Les deux autres constats du directeur de la Safer 64, concerne la partie béarnaise du département, dont les 2 400 hectares de terres agricoles échangées « cachent une terrible vérité », pointe Eric Penacq. Celle d’une situation très disparate selon les zones géographiques. Dans les vallées autour de Pau et sur les terres noires autour de Garlin ou Thèse, la dynamique foncière se maintient. Mais le second constat, sans appel, est qu’il y a « de moins en moins de candidats au foncier sur la partie Nord Est du Béarn, terres d’élevages. Sur les coteaux, au mieux nous avons un acquéreur… Aujourd’hui, quasiment plus personne ne se positionne sur ce marché agricole ! », se désole celui qui observe ce foncier depuis près de 30 ans.

Une dégradation de l’attractivité de ces terres agricole, pour ne pas dire le terrible mot de “déprise”, qui s’est aggravée dans le temps et qui en dit long sur la situation de l’élevage (principalement bovin ici) dans le département. De quoi comprendre aussi que la question de l’installation et du renouvellement des générations n’est pas uniquement celle de l’accès au foncier, pour lequel un certain nombre d’outils existent. « Tous les efforts seront vains si on ne propose pas un modèle économique aux agriculteurs face à un problème concret et réel, qui est celui du prix de vente des matières premières agricole, celui du revenu de leur travail » , glisse Pierre Chéret, Conseiller régional de Nouvelle-Aquitaine, lors de la table ronde.  Un constat évidemment partagé par l’assemblée, auquel Etienne Lebreton, jeune installé en GAEC à Ogeux les Bains avec deux autres jeunes, glisse tout de même un point d’attention : « plus on donne d’importance au capital foncier lors de l’installation, plus on diminue le capital du travail ».

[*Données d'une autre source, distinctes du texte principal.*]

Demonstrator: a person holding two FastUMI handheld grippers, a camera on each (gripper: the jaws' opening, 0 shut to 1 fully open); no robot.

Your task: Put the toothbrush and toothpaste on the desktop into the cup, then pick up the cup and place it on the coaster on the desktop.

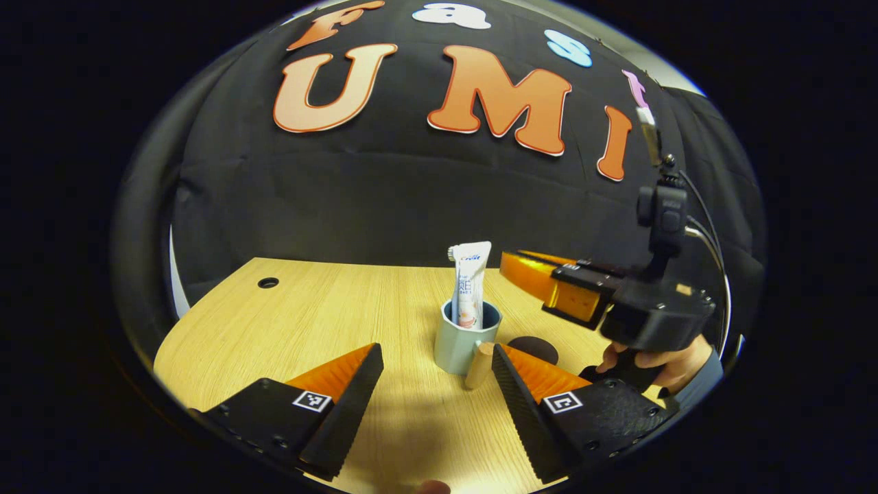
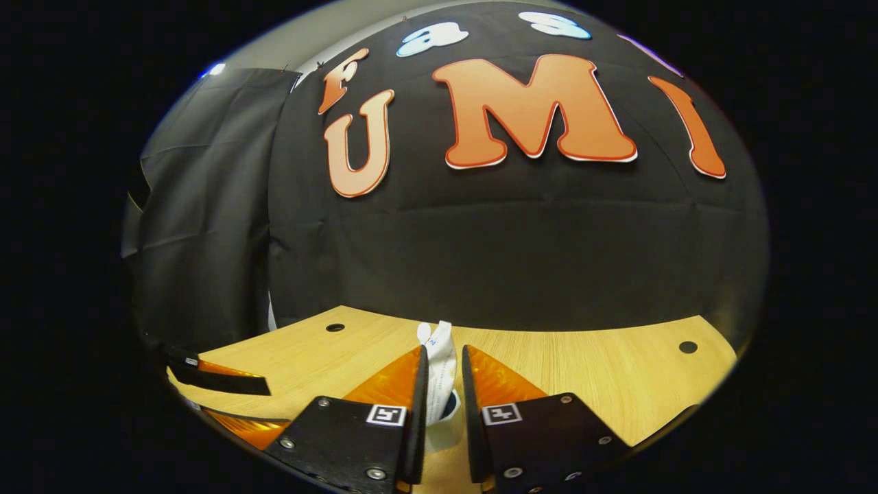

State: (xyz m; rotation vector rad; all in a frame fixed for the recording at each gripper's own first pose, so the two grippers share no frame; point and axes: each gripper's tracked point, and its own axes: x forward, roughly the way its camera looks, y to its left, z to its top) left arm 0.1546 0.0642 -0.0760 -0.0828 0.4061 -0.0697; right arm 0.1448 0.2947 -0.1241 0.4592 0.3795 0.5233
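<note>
A pale blue-grey cup (image 1: 458, 343) with a wooden handle (image 1: 479, 366) stands on the wooden desktop (image 1: 309, 309). A white toothpaste tube (image 1: 470, 285) stands upright in it. My left gripper (image 1: 436, 350) is open wide just in front of the cup, one finger on each side and not touching it. A dark round coaster (image 1: 534, 348) lies just right of the cup. My right gripper (image 1: 511, 264), held by a hand (image 1: 658, 363), hovers right of the tube's top, slightly apart from it. In the right gripper view its fingers (image 2: 444, 353) stand narrowly open, with the tube (image 2: 440, 367) in the gap.
The desktop has a cable hole at the far left (image 1: 268, 282), and two holes (image 2: 335, 327) (image 2: 688, 346) appear in the right gripper view. Black cloth walls the back and sides. The left gripper's fingers (image 2: 219, 381) reach in low on the left of the right gripper view.
</note>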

“Repousser de 5 ans l’investissement”
Dans leur propre parcours, Etienne Lebreton et ses associés, tous trois installés en hors cadre familial ont justement bénéficié de plusieurs dispositifs d’aide à l’installation. Dispositif financier tel que la Dotation Jeune Agriculteurs, mais aussi soutien « opérationnel » avec 3 ans au sein de la couveuse agricole de la SAS Graine ou encore via le réseau CIVAM. Sur le plan foncier cette fois, ils ont pu bénéficier du portage foncier Safer. Pour les trois agriculteurs, ce dernier a facilité en 2015 l’acquisition d’un corps de ferme et des presque 20 ha qui l’accompagnaient. Le dispositif, qui tient en un système de location vente de 5 ans (renouvelable une fois), a permis aux jeunes installés de « repousser de 5 ans l’investissement sur près de la moitié des surfaces ». Les trois associés, constitués en GFA pour l’acquisition des terres, n’ont ainsi pas eu besoin d’emprunter à la banque pour ces investissements fonciers, confie Etienne Lebreton.

Désormais, côté Safer, le portage n’ayant pas eu besoin d’être renouvelé, « il est le premier dossier de portage foncier à être soldé dans le département. Et c’est plutôt une réussite, puisque l’exploitation est en place, et s’est bien développée », souligne Claire Oxarango, conseillère foncière en charge du dossier à la Safer 64.


A l’heure actuelle, ce sont 295 ha qui sont portés par la Safer départementale en partenariat avec le Conseil régional, au profit de l’installation de 17 jeunes agriculteurs pour un montant total de 1 758 000 €. Autre outil Safer dont va bénéficier Etienne Lebreton et ses associés, le Fonds d’aide à l’Installation (FASCINA), qui prend en charge la moitié des frais notariés lors d’une acquisition réalisée auprès de la Safer par un jeune agriculteur. Ils sont 15 jeunes en 2020 a en avoir bénéficié. La CDFR du 16 septembre a ainsi permis la remise symbolique de plusieurs de ces chèques FASCINA à de nouveaux agriculteurs.